L’agenda del Millennio integra la questione ambientale e la pone come
prioritaria per combattere il flagello della povertà. Insieme ad altre grandi
questioni - come la lotta all’HIV/AIDS e alla mortalità infantile, il diritto
all’istruzione e la salute materna - la cura delle risorse ambientali è
avvertita come fondamentale per il futuro dell’umanità.
I
governi di tutto il mondo si sono impegnati a inserire nelle politiche nazionali
i principi propri dello sviluppo sostenibile, per garantire la salvaguardia
delle risorse naturali e renderle fruibili per tutti.
È
ormai convinzione comune che la causa dello sviluppo sia fortemente legata alla
causa ambientale. E per sviluppo si intende una crescita sociale ed economica
caratterizzata da un miglioramento costante delle condizioni di vita della
popolazione e da una relazione sostenibile tra sistemi umano-sociali e contesto
ambientale.
Da oltre dieci anni, più esattamente a partire dalla Conferenza ONU
sull’ambiente di Rio de Janeiro del 1992, si è acquisita in ambito
internazionale una nuova consapevolezza: l’attività dell’uomo e i suoi effetti
sull’ambiente sono strettamente legati al destino dell’umanità e all’equilibrio
dell’eco-sistema. In questo senso la questione ambientale diviene un tema
prioritario per la società proprio quando le conseguenze negative
dell’intervento dell’uomo sulla natura vengono riconosciute come insostenibili.

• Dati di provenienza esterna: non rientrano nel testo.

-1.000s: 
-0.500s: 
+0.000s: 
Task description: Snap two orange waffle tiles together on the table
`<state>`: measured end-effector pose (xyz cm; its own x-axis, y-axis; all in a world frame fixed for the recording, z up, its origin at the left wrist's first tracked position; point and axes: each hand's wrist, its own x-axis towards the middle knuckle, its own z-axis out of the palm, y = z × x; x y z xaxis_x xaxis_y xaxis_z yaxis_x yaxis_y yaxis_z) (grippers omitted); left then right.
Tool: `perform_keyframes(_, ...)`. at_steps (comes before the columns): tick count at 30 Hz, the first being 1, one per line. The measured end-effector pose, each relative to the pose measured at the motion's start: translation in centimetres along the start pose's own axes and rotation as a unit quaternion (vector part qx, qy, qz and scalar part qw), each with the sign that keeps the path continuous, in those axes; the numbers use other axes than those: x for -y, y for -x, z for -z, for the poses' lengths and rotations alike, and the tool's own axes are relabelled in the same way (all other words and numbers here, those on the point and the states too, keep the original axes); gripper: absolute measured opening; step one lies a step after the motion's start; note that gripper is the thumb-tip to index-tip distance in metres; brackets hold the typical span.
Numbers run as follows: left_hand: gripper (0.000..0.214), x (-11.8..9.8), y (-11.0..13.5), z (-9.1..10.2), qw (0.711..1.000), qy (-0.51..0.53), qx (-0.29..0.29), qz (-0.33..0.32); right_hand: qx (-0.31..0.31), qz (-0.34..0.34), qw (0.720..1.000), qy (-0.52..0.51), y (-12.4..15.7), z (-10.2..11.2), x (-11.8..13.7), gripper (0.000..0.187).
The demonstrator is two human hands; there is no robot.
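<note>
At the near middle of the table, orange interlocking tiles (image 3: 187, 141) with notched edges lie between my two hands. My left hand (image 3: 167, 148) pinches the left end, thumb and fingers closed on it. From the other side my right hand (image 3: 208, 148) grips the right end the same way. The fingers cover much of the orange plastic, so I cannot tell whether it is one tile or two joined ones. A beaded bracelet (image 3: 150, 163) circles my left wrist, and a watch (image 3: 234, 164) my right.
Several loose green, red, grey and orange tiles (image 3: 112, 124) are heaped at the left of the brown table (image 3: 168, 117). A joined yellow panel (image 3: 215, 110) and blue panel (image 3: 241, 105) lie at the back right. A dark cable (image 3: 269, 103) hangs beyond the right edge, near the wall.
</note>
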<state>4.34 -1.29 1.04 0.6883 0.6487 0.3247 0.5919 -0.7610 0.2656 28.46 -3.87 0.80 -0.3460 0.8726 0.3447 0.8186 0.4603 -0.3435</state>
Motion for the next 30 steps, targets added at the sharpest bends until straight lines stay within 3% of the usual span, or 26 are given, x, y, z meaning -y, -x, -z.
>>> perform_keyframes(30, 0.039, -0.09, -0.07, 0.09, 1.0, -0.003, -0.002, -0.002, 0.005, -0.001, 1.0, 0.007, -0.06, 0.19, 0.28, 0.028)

Per ridurre le proporzioni di queste conseguenze si inizia a percepire l’urgenza
di un’inversione di tendenza.
La sensibilità ambientale non è più appannaggio di geografi e ambientalisti ma
anche di teorici dello sviluppo, cooperanti e progettisti. Assicurare il futuro
ai bambini dei Paesi in via di sviluppo significa anche garantire loro di
crescere in un ambiente sano. Considerare l’ambiente come una dimensione
esterna, estranea, i cui effetti non ci riguardano e non ci colpiscono, sarebbe
come voltare le spalle al destino delle future generazioni, al loro benessere.

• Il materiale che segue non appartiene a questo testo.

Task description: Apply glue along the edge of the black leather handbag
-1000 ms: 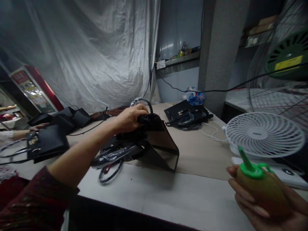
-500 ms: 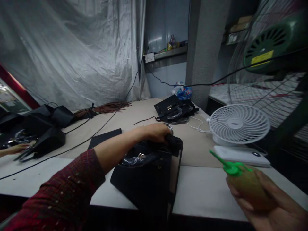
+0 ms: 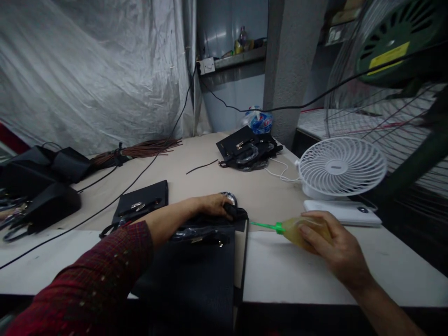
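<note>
The left hand [image 3: 216, 206] curls tightly over the top edge of a black bag [image 3: 196, 275], beside its plastic-wrapped handle [image 3: 229, 198]. The bag is boxy and smooth, with a small metal fitting; a pale beige strip [image 3: 240, 256] runs down its right side, and its lower part reaches past the near edge of the bench [image 3: 287, 275]. The right hand [image 3: 329, 238] wraps around a soft, rounded bottle [image 3: 294, 235] of cloudy yellow plastic. Its thin green nozzle [image 3: 266, 226] points left, the tip near the bag's upper right corner; whether they touch cannot be told. Brown matte sheeting [image 3: 196, 186] covers the back of the bench, and a flatter black bag [image 3: 145, 196] lies beyond the left forearm. A ribbed white fan [image 3: 343, 168] stands at right.

A second ago the bottle is held upright, nozzle up and well apart from the bag; now it is tipped sideways beside it. The bag, then tilted farther back on the bench, now sits at the near edge.
</note>
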### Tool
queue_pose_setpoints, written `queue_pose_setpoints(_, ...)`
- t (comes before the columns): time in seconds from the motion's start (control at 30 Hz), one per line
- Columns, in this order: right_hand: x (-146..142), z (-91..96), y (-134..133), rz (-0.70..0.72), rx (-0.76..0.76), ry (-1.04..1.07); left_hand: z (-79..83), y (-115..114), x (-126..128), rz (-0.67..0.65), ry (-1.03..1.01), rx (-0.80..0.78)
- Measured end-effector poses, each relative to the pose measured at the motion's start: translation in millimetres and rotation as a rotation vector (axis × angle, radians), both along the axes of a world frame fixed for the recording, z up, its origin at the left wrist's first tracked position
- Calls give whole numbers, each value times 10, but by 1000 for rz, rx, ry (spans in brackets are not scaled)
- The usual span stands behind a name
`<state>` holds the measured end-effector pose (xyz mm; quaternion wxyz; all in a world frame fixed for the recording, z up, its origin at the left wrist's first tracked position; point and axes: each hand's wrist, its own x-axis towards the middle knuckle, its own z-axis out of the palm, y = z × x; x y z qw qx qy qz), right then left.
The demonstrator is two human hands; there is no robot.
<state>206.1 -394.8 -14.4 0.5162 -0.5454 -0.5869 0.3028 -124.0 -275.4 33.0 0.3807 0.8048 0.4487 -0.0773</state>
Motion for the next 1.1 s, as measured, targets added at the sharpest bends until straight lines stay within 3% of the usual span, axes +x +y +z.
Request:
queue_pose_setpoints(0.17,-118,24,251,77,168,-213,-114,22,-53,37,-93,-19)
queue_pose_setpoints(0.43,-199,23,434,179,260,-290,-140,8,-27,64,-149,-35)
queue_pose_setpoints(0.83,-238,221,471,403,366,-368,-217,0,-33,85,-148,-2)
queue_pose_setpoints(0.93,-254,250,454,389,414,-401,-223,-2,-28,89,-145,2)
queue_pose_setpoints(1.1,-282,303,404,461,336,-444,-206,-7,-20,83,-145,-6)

La tutela del patrimonio ambientale è un obbligo che deve coinvolgere ognuno di
noi in prima persona e a tutte le latitudini, perché ci comportamenti dissennati
di una parte del mondo non ricadano sull’altra. L’uomo non può più esentarsi dal
rispetto dei vincoli imposti dalle leggi ecologiche. I sistemi sociali e le
teorie culturali, così come le tendenze economiche e le politiche pubbliche
dovranno basarsi su logiche nuove e dovranno integrare la questione ambientale
in tutte le politiche e le pratiche.
I
problemi legati alla sostenibilità ambientale (la scarsità di acqua potabile, la
distruzione delle foreste equatoriali, l’inquinamento atmosferico nelle grandi
metropoli, il riscaldamento climatico) sono avvertiti dall’opinione pubblica
mondiale come problemi globali alla stregua delle guerre, della povertà e
dell’HIV/AIDS.
Dedicarsi alla causa dello sviluppo vuol dire adottare una prospettiva ecologica
nuova e un impegno concreto a favore della causa ambientale. L’UNICEF sostiene
gli Obiettivi di Sviluppo del Millennio e lavora per la realizzazione dei
diritti sanciti dalla Convenzione sui diritti dell’infanzia. Il mancato
raggiungimento degli Obiettivi di Sviluppo del Millennio avrà delle conseguenze
tragiche per i bambini del mondo. Per garantire la salute, e promuovere lo
sviluppo dell’infanzia è fondamentale costruire un ambiente sicuro e
sostenibile nel quale ogni bambino e ogni bambina possano crescere e svilupparsi
nelle migliori condizioni.
Il mio augurio è che il mondo della scuola, spazio privilegiato per la
formazione delle nuove generazioni e per l’approfondimento su temi globali come
l’ambiente e lo sviluppo, possa trarre da questo lavoro spazi di riflessione e
che gli educatori e gli studenti possano meglio comprendere e condividere
l’impegno che l’UNICEF da quasi sessant’anni dedica a tutti i bambini del mondo.